The magnificence of New World geology thrusts towards a starry
sky in a time before humans ever tread its soil: the composer
recollects his first views of the snow-covered Colorado Rocky Mountains during a childhood
trip.
In the recent past, European settlers race across a continent:
the race to repopulate the New World. The composer recalls a
silent film clip that depicted the wild rush of humanity and
horseflesh on the first day that Oklahoma was opened to homesteaders.
The time is the present. A huge metropolis of living souls
keeps vigil as our planet turns towards the dawning of a new
day. There is outward calm and inner turbulence. Some do not
survive the night, but a new day inevitably brings new hope.

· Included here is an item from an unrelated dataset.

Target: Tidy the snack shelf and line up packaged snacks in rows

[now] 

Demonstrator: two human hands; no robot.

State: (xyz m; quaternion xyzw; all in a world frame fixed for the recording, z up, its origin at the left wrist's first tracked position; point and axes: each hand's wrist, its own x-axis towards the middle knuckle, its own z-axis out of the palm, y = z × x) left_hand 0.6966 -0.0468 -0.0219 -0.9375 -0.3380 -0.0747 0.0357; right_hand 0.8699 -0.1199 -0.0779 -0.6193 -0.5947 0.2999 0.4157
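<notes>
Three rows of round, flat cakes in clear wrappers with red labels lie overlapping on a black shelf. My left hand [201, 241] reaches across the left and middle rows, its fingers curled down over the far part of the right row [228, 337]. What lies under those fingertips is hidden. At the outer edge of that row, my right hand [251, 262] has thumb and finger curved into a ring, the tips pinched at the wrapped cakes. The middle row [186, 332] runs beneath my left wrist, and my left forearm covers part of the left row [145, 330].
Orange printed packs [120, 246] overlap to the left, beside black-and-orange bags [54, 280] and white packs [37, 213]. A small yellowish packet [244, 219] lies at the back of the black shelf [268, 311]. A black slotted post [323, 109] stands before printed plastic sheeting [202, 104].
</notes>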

Along the final courses of the ponderous Mississippi drainage
system lie the eerie cemetery-cities
of New
Orleans, where the dead are buried above ground. Sinking
gradually into boggy soil, the cold, neatly aligned stone mansions
slowly spill their dead's dust into the streaming waterways.

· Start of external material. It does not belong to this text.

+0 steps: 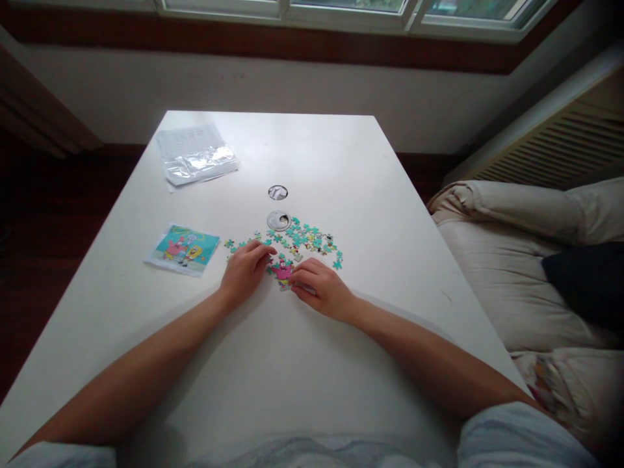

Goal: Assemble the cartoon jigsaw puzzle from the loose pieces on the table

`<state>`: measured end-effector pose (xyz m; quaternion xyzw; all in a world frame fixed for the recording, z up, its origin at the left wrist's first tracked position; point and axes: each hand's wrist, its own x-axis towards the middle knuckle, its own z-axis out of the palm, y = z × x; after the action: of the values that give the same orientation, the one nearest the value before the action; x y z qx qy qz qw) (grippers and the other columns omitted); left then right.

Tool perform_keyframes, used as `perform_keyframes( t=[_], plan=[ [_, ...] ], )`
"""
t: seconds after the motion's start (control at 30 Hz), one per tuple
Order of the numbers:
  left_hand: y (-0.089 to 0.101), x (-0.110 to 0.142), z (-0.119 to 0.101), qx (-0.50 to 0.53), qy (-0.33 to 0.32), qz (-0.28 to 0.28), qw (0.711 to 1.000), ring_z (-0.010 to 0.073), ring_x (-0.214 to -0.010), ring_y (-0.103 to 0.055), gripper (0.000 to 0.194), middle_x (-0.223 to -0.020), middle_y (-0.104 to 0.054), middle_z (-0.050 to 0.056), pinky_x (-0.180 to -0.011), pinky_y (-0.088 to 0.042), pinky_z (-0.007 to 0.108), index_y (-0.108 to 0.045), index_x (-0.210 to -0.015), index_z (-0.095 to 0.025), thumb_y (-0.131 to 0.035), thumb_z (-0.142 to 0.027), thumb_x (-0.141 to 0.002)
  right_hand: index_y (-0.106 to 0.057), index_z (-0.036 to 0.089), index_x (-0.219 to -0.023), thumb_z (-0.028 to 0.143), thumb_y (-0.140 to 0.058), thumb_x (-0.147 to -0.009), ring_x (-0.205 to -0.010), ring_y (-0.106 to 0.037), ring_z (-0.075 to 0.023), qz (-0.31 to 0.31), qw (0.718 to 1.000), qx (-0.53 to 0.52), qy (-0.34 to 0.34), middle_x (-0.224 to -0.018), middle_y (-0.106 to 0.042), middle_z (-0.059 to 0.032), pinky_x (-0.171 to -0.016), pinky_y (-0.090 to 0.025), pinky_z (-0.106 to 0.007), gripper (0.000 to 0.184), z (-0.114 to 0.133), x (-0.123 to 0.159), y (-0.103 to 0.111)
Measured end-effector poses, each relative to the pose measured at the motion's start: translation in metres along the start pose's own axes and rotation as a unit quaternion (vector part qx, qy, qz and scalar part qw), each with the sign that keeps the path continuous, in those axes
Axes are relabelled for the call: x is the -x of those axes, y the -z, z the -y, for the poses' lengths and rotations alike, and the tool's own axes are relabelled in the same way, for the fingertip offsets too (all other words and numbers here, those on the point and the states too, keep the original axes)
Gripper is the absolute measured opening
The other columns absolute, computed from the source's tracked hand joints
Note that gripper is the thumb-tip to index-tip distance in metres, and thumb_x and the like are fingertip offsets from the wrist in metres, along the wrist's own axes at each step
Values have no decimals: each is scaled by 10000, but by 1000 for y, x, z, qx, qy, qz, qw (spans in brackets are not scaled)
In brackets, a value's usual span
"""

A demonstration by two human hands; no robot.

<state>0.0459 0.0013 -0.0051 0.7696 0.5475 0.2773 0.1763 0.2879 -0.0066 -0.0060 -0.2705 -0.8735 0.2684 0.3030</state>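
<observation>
- At your far left, a brown curtain (46, 104) hangs beside the wall.
- On the smooth white table (365, 162) before you lies a flat, rectangular picture sheet (184, 249), turquoise with pink and yellow cartoon figures, well apart from your hands.
- Beyond that sheet, near the table's left edge, you have a clear, shiny plastic sleeve (197, 155) with white paper showing through.
- Your left hand (247, 270) rests low over the table, its fingers bent and its grip narrow; you cannot tell from here whether a piece sits between the fingertips.
- Farther off, near the middle, are a round opening (277, 192) in the tabletop and, nearer you, a grey ring-shaped disc (273, 221) with a hole.
- Between your two hands lies a small joined puzzle section (283, 270), pink with some green and yellow, flat on the table.
- Loose turquoise cardboard puzzle pieces (312, 236) spread in an arc just beyond your hands, some with dark or yellow patches.
- Your right hand (319, 286) is curled with fingertips at the section's right edge; whether it pinches anything is hidden.
- Past the table's right side stands a padded beige sofa (487, 279) bearing a dark cushion (587, 283).
</observation>
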Motion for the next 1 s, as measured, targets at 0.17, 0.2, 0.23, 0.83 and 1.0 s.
perform_keyframes(
  t=[0.17,0.2,0.23,0.83,1.0],
  plan=[
    [0,0,-1,73,5,-29,997,173,-897,-648,240,-1014,-665,48,-807,-492,295,-729,-1084,-231,-496,-230,-1028,-657,241,-1052,200,-609,-986,-1003,-622,-227,-6,1000,5,15,-1053,-713,-75,-900,-527,-401,92,0,-1,1],
    [1,1,-2,78,7,-32,996,169,-891,-651,238,-1015,-663,46,-804,-494,291,-729,-1088,-231,-499,-226,-1026,-658,242,-1046,198,-607,-986,-1005,-622,-227,-11,1000,2,15,-1052,-713,-74,-903,-527,-403,90,0,0,1],
    [1,1,-3,82,9,-33,996,164,-881,-653,237,-1014,-660,44,-800,-495,288,-730,-1091,-233,-503,-221,-1025,-658,243,-1041,193,-606,-985,-1008,-623,-227,-16,1000,-1,14,-1050,-713,-73,-905,-527,-404,91,-1,0,1],
    [-10,31,-46,238,99,20,966,120,-672,-627,132,-903,-685,9,-595,-511,234,-630,-1077,-241,-573,-308,-978,-697,243,-963,309,-648,-988,-918,-637,-215,-77,996,-28,-34,-932,-702,-63,-858,-526,-391,86,-3,2,0],
    [-11,35,-48,199,81,23,976,120,-687,-611,66,-868,-688,-6,-611,-499,226,-616,-1004,-239,-571,-265,-964,-704,237,-927,322,-635,-1000,-876,-634,-198,-81,994,-52,-49,-895,-691,-56,-814,-526,-360,132,-2,2,-3]
  ],
)
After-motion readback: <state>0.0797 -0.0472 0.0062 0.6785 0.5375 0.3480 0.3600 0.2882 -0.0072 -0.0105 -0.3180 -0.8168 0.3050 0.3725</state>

Mingling with dust from millions of other square miles, the dust
of the dead spews into the warm waters of the Gulf of Mexico, where it will be born again
in another guise. In the unknowable abyss of future time, the
entire continent will eventually wash away into the sea and undergo
the same transformation.
New World Landscapes was commissioned by the Tennessee
Music Teachers Association in 1989 for performance at its 1990
convention. Subsequently it received the Distinguished Composer
of the Year award from the Music
Teachers National Association.
In 2004, Quattro Mani released a CD that includes New World Landscapes called Harmony for a New World.